Recently the library has been back-cataloguing its extensive collection of historical pamphlets dating from the early 20th Century to the late 1960s. The collection is comprised of information relating widely to all aspects of international Public Health and is particularly strong on concerns relating to the Anglosphere and the former British colonies. As such, the pamphlets provide a fascinating insight not only into developments in physiological understanding but also into changing cultural attitudes, scientific methods and technology.
There are many curious documents in the collection as well as a number of items unique to the school. A particularly interesting find is a 1961 report produced by the British War Office on developments in protection from sunstroke. A historical study, it offers an account of theories and preventative measures, mainly headgear, used against the affliction from antiquity up to the present day contemporaneous to its publication. From Persian headgear to 18th Century ‘Sugar Loaf’ hats and pith helmets the pamphlet charts the various hat designs and materials used throughout the ages with particular attention to local environment and influences taken from native customs.
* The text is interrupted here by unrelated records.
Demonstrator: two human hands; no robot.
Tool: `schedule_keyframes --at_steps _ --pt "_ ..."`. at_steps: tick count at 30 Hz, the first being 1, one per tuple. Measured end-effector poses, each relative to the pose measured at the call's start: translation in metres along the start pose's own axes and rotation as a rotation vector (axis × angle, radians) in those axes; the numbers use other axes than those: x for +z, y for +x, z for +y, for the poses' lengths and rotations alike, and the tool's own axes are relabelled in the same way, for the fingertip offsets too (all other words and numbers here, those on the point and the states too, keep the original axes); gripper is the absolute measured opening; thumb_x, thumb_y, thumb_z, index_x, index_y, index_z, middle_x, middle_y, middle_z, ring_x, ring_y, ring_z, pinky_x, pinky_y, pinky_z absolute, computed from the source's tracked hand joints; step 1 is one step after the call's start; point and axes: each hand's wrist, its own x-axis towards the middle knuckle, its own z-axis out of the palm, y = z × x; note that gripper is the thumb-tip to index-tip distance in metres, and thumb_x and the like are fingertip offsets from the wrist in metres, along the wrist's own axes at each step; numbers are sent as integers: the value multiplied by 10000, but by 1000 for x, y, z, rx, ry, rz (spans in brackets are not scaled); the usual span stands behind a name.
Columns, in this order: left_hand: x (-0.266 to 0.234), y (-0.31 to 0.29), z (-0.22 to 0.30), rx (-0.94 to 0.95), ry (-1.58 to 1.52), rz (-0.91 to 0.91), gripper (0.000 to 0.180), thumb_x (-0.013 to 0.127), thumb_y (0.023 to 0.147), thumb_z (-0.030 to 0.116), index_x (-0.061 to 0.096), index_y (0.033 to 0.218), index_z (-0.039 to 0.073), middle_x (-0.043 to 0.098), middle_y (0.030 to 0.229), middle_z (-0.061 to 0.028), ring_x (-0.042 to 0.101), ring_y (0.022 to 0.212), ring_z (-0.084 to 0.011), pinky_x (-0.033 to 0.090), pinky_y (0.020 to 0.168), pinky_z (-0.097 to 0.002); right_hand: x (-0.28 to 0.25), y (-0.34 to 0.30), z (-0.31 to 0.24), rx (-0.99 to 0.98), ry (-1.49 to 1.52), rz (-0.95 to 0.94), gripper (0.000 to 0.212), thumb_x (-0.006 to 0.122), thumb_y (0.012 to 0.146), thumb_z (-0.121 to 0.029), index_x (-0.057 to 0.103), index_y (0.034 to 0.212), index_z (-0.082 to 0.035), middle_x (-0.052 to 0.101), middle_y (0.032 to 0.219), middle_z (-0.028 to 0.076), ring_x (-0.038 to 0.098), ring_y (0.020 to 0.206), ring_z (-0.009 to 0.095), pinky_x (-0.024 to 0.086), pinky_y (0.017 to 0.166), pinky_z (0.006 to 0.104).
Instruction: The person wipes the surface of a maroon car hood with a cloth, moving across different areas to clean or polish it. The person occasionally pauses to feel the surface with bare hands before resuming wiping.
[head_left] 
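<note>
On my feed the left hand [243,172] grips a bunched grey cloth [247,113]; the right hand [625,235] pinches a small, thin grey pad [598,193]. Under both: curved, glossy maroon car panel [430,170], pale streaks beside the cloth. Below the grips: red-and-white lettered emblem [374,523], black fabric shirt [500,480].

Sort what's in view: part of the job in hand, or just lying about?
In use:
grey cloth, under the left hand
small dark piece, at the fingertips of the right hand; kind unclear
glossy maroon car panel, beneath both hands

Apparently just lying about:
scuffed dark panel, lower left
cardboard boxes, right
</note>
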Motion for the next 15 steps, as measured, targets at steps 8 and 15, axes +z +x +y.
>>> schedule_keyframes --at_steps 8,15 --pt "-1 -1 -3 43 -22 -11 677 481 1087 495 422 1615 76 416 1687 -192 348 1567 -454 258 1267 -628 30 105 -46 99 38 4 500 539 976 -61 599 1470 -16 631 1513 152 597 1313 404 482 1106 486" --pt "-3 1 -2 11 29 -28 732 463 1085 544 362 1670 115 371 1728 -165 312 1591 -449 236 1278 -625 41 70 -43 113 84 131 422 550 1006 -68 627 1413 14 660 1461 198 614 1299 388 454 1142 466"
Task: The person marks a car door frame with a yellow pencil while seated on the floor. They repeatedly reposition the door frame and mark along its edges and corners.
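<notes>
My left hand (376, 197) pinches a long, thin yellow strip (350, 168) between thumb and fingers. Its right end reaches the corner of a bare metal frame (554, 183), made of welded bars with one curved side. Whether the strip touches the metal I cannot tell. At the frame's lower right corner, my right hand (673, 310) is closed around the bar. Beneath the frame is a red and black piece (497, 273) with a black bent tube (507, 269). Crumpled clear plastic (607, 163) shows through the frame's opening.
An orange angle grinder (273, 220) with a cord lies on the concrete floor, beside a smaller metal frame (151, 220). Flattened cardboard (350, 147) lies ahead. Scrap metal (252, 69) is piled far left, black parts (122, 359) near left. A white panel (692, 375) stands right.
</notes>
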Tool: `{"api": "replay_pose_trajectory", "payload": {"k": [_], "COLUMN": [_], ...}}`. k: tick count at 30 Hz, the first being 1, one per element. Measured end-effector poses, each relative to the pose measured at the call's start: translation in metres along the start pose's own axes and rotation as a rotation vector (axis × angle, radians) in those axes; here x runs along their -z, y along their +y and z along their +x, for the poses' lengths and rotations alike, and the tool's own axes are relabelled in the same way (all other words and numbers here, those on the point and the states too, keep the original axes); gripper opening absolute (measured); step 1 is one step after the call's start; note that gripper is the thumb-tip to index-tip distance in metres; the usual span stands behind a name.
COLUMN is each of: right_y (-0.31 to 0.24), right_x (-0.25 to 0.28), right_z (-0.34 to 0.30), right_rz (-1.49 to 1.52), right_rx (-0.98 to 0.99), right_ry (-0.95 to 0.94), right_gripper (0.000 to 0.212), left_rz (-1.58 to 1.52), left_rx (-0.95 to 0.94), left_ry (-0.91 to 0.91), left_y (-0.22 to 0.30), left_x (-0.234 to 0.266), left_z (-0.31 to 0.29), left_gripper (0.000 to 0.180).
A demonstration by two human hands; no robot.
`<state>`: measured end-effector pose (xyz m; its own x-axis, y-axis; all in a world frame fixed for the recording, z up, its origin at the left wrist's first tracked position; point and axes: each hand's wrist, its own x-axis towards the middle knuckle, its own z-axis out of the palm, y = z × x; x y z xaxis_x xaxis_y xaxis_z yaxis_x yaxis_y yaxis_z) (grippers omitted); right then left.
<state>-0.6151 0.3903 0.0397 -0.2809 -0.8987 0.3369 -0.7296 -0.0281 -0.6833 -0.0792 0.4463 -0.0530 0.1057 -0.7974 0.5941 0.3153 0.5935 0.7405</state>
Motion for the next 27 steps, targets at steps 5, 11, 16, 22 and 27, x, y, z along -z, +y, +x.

Detached in tone, the report’s description presents the near and far eastern regions discussed as barely hospitable sun beaten environments against which outsiders must forge protection or perish.
Another of the pamphlet collection’s gems deals not with altering oneself to suit the environment but altering the environment to suit oneself. “Report on Trial of Artificial Climate Chamber at General Hospital Shanghai” details an American physician’s attempts to create an air-conditioned operating theatre using imported fans and ice in 1913. The pamphlet contains a detailed analysis of the benefit of reduced temperature against increases in air humidity in the form of a hand annotated graph. A brief but evocative commentary on the problems faced by the physician and his “subscribing” colleagues in acquiring the necessary equipment and persuading the hospital authorities is also included.
Cataloguing the pamphlets should improve awareness and increase access to this fascination collection. Hopefully it will aid the research of medical historians, social scientists and other curious parties at LSHTM and beyond. The two pamphlets mentioned, as well as many others, can be found in the gallery above the reading room.